The Republican legislators, plus legislators Keith Ahlstrom and Shaun Heenan voted against the independent, non-partisan plan. Then a partisan plan was adopted.
Both Legislators Heenan and Ahlstrom did not draw Republican opponents in this year’s election. Much like the “bipartisan gerrymandering” in Albany has helped to keep the New York State Senate with a Republican Majority and the New York State Assembly with a Democratic Majority, the people of Chautauqua County have partisan gerrymandered legislature districts that limits choices and competition for legislature seats.
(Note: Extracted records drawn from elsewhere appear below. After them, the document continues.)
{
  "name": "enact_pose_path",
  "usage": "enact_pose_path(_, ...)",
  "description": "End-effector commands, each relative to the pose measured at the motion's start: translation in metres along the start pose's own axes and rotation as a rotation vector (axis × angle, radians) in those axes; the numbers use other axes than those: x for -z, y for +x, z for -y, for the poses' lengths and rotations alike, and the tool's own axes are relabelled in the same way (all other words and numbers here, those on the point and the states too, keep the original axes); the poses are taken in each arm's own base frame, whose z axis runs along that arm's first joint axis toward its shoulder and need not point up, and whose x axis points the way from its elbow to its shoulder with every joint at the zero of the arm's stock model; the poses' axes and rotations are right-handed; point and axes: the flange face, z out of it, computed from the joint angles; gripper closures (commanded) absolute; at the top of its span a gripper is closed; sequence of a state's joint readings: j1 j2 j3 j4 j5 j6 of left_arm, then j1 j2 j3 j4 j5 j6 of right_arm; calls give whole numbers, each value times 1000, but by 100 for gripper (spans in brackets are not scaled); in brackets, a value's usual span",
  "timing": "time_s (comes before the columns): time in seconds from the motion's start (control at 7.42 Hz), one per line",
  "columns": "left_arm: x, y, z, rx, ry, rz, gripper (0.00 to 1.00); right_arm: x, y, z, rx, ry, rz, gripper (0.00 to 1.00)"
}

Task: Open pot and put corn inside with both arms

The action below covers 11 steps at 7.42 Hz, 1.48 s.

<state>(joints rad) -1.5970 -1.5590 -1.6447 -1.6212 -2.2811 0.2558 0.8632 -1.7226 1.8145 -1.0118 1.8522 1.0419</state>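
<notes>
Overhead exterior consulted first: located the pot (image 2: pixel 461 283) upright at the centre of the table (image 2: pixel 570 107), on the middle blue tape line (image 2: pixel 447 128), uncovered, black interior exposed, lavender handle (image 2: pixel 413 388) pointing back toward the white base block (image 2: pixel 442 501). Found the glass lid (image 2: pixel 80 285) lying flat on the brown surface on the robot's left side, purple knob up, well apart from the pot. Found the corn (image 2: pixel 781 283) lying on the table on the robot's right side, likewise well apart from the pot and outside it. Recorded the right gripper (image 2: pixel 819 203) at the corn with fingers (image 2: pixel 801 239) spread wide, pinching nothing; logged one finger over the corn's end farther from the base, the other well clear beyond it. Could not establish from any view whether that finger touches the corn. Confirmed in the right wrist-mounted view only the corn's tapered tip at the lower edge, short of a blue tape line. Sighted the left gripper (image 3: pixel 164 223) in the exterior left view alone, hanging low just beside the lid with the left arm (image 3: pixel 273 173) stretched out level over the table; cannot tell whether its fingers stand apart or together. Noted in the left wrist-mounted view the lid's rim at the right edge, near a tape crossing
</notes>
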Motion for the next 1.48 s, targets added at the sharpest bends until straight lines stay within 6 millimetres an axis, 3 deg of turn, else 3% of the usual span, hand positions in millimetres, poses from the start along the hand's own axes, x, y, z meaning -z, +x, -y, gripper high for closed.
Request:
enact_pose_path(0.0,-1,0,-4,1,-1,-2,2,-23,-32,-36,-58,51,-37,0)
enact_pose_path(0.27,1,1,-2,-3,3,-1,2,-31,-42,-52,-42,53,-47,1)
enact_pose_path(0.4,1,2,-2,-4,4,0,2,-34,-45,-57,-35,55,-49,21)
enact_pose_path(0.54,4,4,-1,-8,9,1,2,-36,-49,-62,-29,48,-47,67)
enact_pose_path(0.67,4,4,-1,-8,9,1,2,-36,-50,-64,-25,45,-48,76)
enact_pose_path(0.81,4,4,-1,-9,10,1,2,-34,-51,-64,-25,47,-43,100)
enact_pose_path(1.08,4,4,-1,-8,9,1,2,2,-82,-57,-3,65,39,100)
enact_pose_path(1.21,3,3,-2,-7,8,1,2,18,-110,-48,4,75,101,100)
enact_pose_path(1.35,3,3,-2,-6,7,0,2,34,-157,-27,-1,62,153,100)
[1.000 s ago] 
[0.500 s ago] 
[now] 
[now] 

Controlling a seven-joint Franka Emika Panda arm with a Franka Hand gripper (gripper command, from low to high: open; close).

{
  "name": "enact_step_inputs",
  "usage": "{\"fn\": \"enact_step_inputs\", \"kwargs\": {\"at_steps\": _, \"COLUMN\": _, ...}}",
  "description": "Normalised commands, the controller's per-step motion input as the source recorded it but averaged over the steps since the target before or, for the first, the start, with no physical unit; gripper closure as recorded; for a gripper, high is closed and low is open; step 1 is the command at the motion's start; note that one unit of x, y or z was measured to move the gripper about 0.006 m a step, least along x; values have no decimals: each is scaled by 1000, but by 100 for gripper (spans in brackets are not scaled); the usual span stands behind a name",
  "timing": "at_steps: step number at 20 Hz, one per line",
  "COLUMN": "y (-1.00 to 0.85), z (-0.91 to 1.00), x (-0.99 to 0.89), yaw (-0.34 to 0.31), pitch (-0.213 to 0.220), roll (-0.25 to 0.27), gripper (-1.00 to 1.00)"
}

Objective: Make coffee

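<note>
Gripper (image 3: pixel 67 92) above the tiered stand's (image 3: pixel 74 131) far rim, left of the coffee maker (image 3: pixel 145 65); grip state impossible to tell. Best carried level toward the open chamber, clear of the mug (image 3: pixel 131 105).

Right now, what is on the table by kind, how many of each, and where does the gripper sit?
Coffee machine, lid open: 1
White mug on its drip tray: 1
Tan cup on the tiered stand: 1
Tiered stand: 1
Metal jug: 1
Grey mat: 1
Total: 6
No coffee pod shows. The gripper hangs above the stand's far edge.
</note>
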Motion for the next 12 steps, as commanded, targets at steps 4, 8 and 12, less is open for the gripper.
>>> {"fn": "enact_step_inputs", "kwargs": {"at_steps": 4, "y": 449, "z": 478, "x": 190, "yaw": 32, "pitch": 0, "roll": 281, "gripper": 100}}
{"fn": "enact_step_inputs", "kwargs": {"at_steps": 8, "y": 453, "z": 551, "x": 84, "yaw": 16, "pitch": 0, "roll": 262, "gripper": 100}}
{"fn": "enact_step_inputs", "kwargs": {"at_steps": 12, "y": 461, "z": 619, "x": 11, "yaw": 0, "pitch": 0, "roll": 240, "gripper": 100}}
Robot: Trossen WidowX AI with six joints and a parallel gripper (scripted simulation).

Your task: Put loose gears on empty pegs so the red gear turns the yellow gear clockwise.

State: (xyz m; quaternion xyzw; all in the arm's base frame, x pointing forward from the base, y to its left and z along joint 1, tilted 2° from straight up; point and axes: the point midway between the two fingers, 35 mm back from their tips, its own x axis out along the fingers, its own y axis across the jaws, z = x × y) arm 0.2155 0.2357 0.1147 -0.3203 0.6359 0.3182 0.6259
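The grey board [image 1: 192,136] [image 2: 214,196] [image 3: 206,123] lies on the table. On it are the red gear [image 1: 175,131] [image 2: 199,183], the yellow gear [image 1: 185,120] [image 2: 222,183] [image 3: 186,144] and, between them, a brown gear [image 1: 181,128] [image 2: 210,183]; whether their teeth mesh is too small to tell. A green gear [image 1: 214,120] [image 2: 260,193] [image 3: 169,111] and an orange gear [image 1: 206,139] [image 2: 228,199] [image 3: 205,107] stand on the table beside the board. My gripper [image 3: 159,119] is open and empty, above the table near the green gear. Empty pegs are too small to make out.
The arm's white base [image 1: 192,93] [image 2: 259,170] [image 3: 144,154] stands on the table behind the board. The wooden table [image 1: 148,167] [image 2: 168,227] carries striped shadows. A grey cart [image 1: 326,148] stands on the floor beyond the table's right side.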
So while other valid conclusions can be drawn about the 2013 election, including the dramatically low voter turnout, it’s clear that the legislature lines that were deliberately drawn to favor one political party worked as they were designed.
Political scientist Gerald Benjamin once concluded that Albany gerrymandering has resulted in “diminished competitiveness and accountability” and “cemented divided partisan control” and provides state legislators with “insulation from the public will.”
It’s possible for the same conclusion to be drawn in Chautauqua County. Voter participation and competitive legislature seats may decline even further until new lines are drawn that are “transparent and non-partisan” and put communities and civic participation above party politics.
Chuck Cornell is a Jamestown resident.